**WHAT YOU WILL DO**
Give all of the listing again word for word, with images excluded.

[INPUT DATA]

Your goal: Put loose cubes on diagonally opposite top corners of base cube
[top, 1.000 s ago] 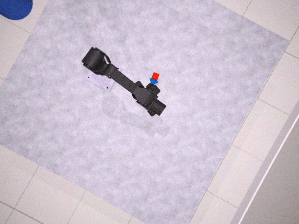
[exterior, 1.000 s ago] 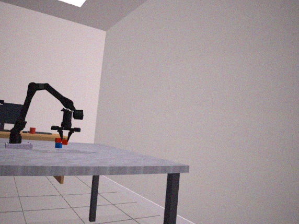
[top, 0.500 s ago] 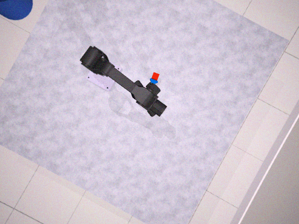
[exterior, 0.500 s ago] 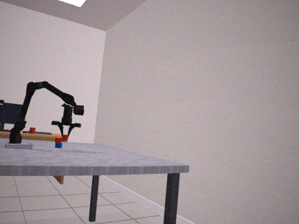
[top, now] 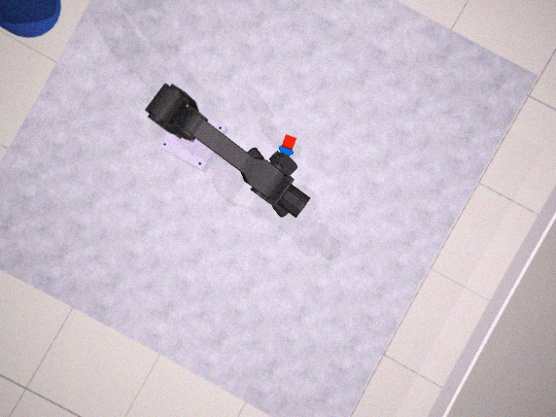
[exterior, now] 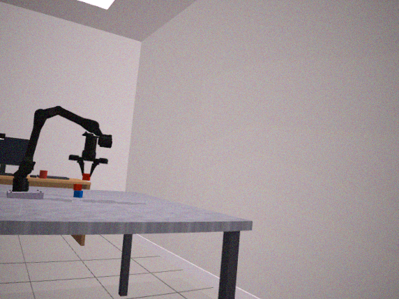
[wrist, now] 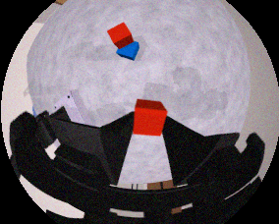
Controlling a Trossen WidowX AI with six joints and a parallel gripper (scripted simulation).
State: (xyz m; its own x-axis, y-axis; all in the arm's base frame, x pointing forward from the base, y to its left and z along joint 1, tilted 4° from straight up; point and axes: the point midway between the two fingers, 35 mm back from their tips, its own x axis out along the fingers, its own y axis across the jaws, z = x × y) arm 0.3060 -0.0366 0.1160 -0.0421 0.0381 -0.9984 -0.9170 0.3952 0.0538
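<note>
Gripper: your gripper (wrist: 149, 133) is closing on the second red cube (wrist: 149, 118) and is holding it between the fingertips, fingers only partly apart; in the exterior view the held cube is hanging above the table (exterior: 146, 220), not touching anything.

Base cube: the blue base cube (exterior: 78, 194) is standing on the table, near the arm's base plate (exterior: 36, 195).

First red cube: the first red cube (exterior: 77, 187) is already sitting on the base cube; from the top view it is covering one side of the blue top and blue is showing beside it, toward the arm.

Key relation: in the wrist view the stack is lying ahead of the held cube and a little to the left, well apart; in the exterior view the held cube is higher than the stack and a little to its right.

Free corner: I judge the open blue corner is the one pointing toward the gripper, but the pictures are too small to be sure.

Room: no other thing is showing on the table near the stack, and the table edges are far away.

Risk: you are bringing the cube down beside the placed one, so a touch could push it off.
</note>
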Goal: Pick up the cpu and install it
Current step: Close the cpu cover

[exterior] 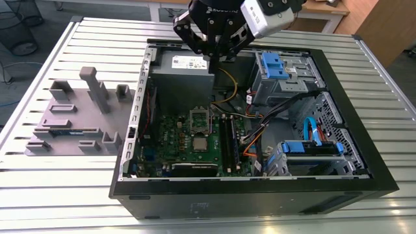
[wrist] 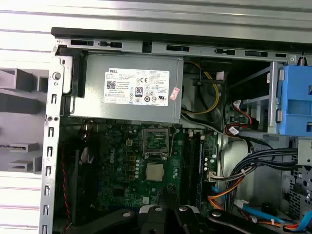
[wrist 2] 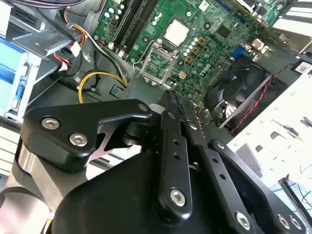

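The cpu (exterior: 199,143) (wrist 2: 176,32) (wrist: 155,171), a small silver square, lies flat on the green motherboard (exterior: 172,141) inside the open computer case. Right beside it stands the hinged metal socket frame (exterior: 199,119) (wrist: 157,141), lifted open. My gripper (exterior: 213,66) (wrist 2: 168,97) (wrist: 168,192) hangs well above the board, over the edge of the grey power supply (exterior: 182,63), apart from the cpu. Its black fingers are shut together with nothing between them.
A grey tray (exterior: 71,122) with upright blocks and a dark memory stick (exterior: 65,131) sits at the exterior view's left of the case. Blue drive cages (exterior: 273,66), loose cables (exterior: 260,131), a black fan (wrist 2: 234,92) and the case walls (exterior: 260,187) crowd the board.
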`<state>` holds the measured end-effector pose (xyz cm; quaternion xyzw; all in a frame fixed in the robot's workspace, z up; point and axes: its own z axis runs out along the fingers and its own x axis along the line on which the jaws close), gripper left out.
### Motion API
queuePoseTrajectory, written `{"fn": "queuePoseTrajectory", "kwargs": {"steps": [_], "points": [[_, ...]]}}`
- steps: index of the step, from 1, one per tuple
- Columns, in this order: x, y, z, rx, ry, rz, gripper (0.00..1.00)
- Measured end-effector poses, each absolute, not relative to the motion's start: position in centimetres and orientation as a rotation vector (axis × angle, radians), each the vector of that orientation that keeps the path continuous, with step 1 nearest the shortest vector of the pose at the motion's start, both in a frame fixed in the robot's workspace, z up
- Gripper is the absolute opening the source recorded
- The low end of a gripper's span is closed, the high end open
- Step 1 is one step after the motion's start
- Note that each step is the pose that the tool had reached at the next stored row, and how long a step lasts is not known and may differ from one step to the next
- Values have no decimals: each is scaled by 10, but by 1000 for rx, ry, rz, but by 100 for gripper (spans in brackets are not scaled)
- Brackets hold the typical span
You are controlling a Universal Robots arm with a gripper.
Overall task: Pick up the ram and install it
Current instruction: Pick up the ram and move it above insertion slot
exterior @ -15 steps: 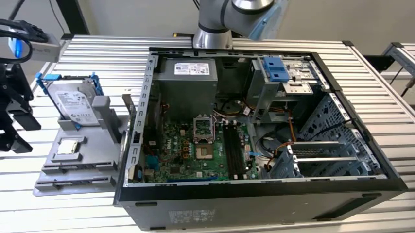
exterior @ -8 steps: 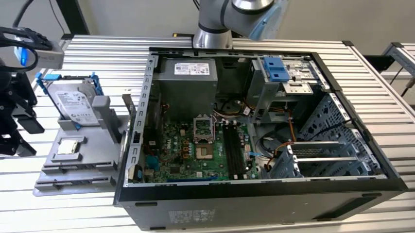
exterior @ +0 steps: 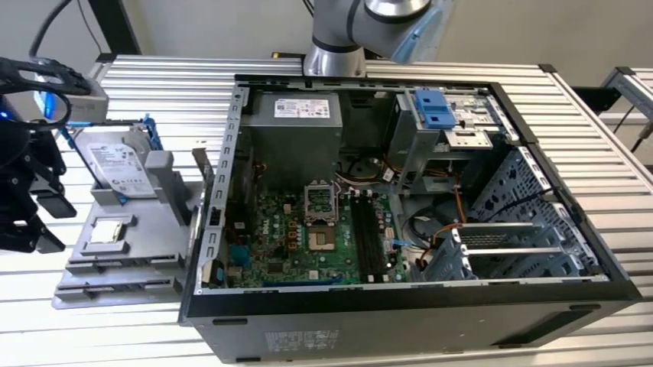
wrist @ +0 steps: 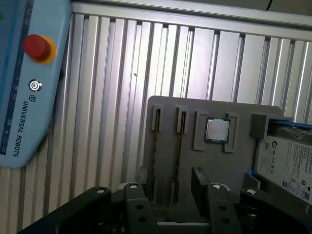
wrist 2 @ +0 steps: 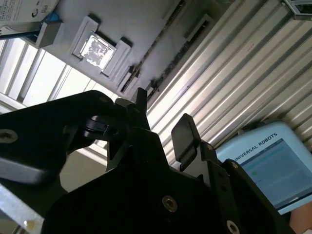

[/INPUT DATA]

**ANSWER SECTION**
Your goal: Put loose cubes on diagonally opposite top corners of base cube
[top, 1.000 s ago] 
[exterior, 1.000 s ago] 
[top, 0.500 s ago] 
[exterior, 0.500 s ago] 
[top, now] 
[exterior, now] 
[wrist, now] 
Controlling a Trossen WidowX AI with six joints and a parallel gripper (scripted simulation).
State: (xyz m; its own x-axis, y-axis; all in the arm's base frame, x pointing forward from the base, y to its left and z along joint 1, tilted 4° from straight up; point and axes: the point midway between the two fingers, 35 mm back from their tips, its own x axis out along the fingers, its own y axis across the jaws, z = x × y) arm 0.3060 -0.0366 0.1160 -0.0421 0.0381 -0.9984 -0.9170 0.3952 0.0538
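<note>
Gripper: your gripper (wrist: 149, 133) is closing on the second red cube (wrist: 149, 118) and is holding it between the fingertips, fingers only partly apart; in the exterior view the held cube is hanging above the table (exterior: 146, 220), not touching anything.

Base cube: the blue base cube (exterior: 78, 194) is standing on the table, near the arm's base plate (exterior: 36, 195).

First red cube: the first red cube (exterior: 77, 187) is already sitting on the base cube; from the top view it is covering one side of the blue top and blue is showing beside it, toward the arm.

Key relation: in the wrist view the stack is lying ahead of the held cube and a little to the left, well apart; in the exterior view the held cube is higher than the stack and a little to its right.

Free corner: I judge the open blue corner is the one pointing toward the gripper, but the pictures are too small to be sure.

Room: no other thing is showing on the table near the stack, and the table edges are far away.

Risk: you are bringing the cube down beside the placed one, so a touch could push it off.
</note>
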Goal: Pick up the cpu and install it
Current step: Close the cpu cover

[exterior] 
[wrist] 
[wrist 2] 

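The cpu (exterior: 199,143) (wrist 2: 176,32) (wrist: 155,171), a small silver square, lies flat on the green motherboard (exterior: 172,141) inside the open computer case. Right beside it stands the hinged metal socket frame (exterior: 199,119) (wrist: 157,141), lifted open. My gripper (exterior: 213,66) (wrist 2: 168,97) (wrist: 168,192) hangs well above the board, over the edge of the grey power supply (exterior: 182,63), apart from the cpu. Its black fingers are shut together with nothing between them.
A grey tray (exterior: 71,122) with upright blocks and a dark memory stick (exterior: 65,131) sits at the exterior view's left of the case. Blue drive cages (exterior: 273,66), loose cables (exterior: 260,131), a black fan (wrist 2: 234,92) and the case walls (exterior: 260,187) crowd the board.
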`<state>` holds the measured end-effector pose (xyz cm; quaternion xyzw; all in a frame fixed in the robot's workspace, z up; point and axes: its own z axis runs out along the fingers and its own x axis along the line on which the jaws close), gripper left out.
### Motion API
queuePoseTrajectory, written `{"fn": "queuePoseTrajectory", "kwargs": {"steps": [_], "points": [[_, ...]]}}`
- steps: index of the step, from 1, one per tuple
- Columns, in this order: x, y, z, rx, ry, rz, gripper (0.00..1.00)
- Measured end-effector poses, each absolute, not relative to the motion's start: position in centimetres and orientation as a rotation vector (axis × angle, radians), each the vector of that orientation that keeps the path continuous, with step 1 nearest the shortest vector of the pose at the motion's start, both in a frame fixed in the robot's workspace, z up
- Gripper is the absolute opening the source recorded
- The low end of a gripper's span is closed, the high end open
- Step 1 is one step after the motion's start
- Note that each step is the pose that the tool had reached at the next stored row, and how long a step lasts is not known and may differ from one step to the next
- Values have no decimals: each is scaled by 10, but by 1000 for rx, ry, rz, but by 100 for gripper (spans in brackets are not scaled)
- Brackets hold the typical span
You are controlling a Universal Robots arm with a gripper.
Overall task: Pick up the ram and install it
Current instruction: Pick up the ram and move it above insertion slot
exterior @ -15 steps: 
exterior @ -8 steps: 
exterior @ +0 steps: 
wrist @ +0 steps: 
wrist 2 @ +0 steps: 

The response to the exercise has been completed.